How Occupational Therapy is Used to Complement SLP

Many speech-language pathologists are quite familiar with the field of occupational therapy before they even enter their own profession. Often, SLPs have seriously considered going into occupational therapy before finally settling on speech-language pathology, and vice versa. The common thread between the two professions is clear: A desire to help patients improve their lives.

Occupational therapists achieve this through the concept of providing job training for the “job of living.” An outgrowth of moral improvement movements stretching as far back as the Enlightenment, the idea that even the most limited or disabled individuals could be taught to perform productive and beneficial tasks in society was revolutionary at the time.

It has since evolved to take on a more therapeutic function, helping in habilitation and rehabilitation designed to train patients how to engage in self-care and in basic life skills that might otherwise be difficult or overwhelming due to disease, injury or disability.

Speech-language pathologists have a more specialized field of care, but there are many ways in which the practice of speech-language pathology can benefit from the assistance of occupational therapists.

SLP and OT Involve Similar Therapy Approaches and Address Similar Issues

There is a considerable amount of overlap between the therapeutic functions of speech-language pathology and occupational therapy. Both SLPs and OTs may work with patients who have problems with:

  • Feeding
  • Swallowing
  • Cognition
  • Posture
  • Language learning difficulties

Even many of their treatment modalities are similar. The approaches that any SLP or OT might use in treating an eating problem rooted in myofunctional disorder, for example, will likely revolve around teaching the patient improved resting postures of the labial and lingual musculature, strengthening and retraining exercises for the affected muscles, and modification of eating habits and techniques to accommodate remaining disability. The tools and techniques might be utterly indistinguishable to most observers.

Where they differ is largely a matter of their therapeutic focus. An SLP will concentrate on issues of communication and problems arising from disabilities in the upper gastrointestinal tract. OTs are more interested in a big-picture perspective, analyzing the patient’s problems as a larger set of interrelated issues and developing treatments to account for each of them.

For example, an SLP working with an autistic child is likely to primarily be working on language-learning skills, attempting to teach the child how to form sounds correctly and build them into words and sentences.

An OT presented with the same patient might incorporate larger considerations of autistic disability into their treatment: they might recognize that the major obstacle to learning sounds is not necessarily a mechanical deficiency in the auditory or speech function, but rather a dramatically shortened attention span and social dysfunction. Their treatment options could extend well beyond teaching sound creation skills, instead verging into socialization exercises and sensory integration therapy.

It is in this big-picture perspective that occupational therapy has the most to offer to speech-language pathologists. No amount of sound drill repetition will correct a short attention span. These are called executive function skills—the ability to comply with training directed by specialists such as SLPs.

OTs also can help improve postural stability, which is critical for some swallowing and speech patients. They have a comprehensive understanding of how neuromusculature systems in the body tie together, where SLPs typically have a more specific focus on throat and face.

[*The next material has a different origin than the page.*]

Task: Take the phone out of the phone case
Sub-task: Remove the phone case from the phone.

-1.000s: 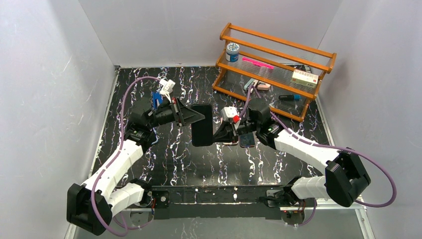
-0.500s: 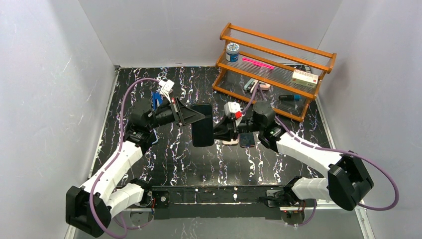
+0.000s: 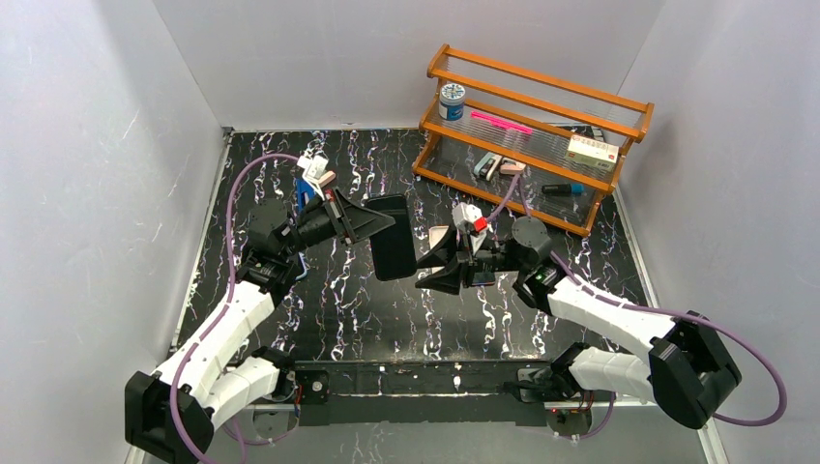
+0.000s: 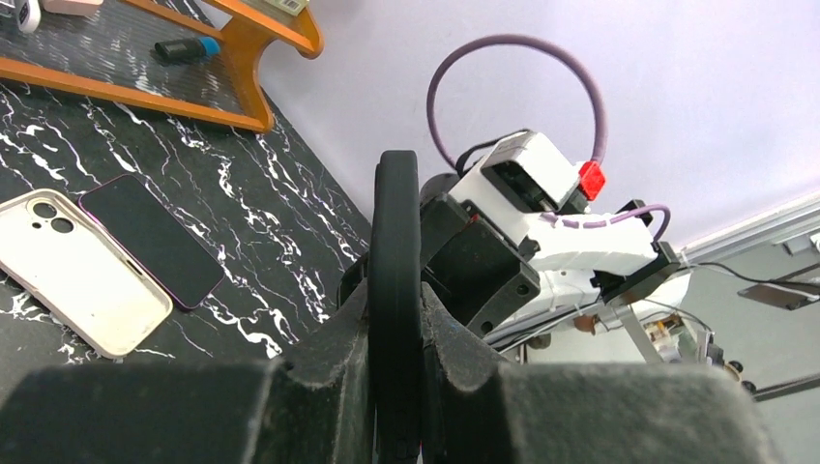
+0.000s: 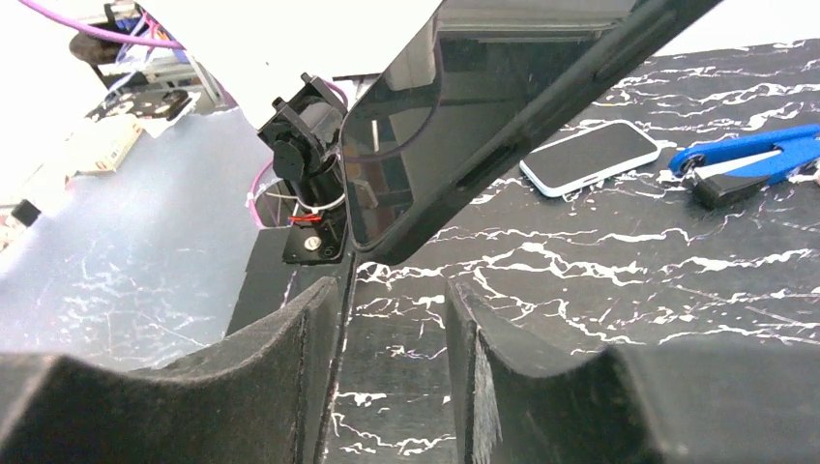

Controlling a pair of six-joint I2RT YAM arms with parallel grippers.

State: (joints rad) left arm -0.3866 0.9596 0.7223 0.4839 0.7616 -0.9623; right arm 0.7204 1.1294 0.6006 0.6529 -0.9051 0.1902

OTs can provide alternative or complementary treatments that enable SLPs to exercise their own expertise.

The complementary nature of the professions is reflected in the fact that many hospitals, clinics, and assisted-living facilities employ both. It is common for SLPs and OTs to work together closely on many cases, although SLP therapies tend to be delivered one-on-one while OTs are more likely to work with groups or more closely with PTs and other therapy providers.

Qualifications and Training for Occupational Therapists and Speech-Language Therapists

Another area where OTs and SLPs overlap is in their training and educational background. In fact, many might have followed identical paths up through their undergraduate degree programs, only making the final decision when the time comes to select a master’s program.

Both fields do require master’s degrees, at a minimum, for licensing and certification. SLPs have mandatory license programs they must comply with in all 50 states; OTs must be licensed in most states but have strong certification requirements, even those working in states where licensure is not required. OT standards of professional practice have been in place for more than 100 years.

More and more, practitioners in both fields are turning to doctoral-level education instead of stopping at a master’s degree. OTs are seeking out OTD programs, or Post Professional Doctor of Occupational Therapy degrees. SLPs, meanwhile, are increasingly obtaining a clinical doctorate in speech-language pathology.

In both fields, the difficulty and inconvenience of either identifying a local doctoral program or packing up and relocating to attend such a school is driving candidates to seek out online degree programs. These online courses can usually be time-shifted to some extent, so that they can fit in around existing work schedules, and they may cost less than traditional programs, particularly when relocation costs and out-of-state tuition are considered.

As the standard of care for both types of therapists increases, doctoral degrees are likely to become the norm rather than the exception in both professions.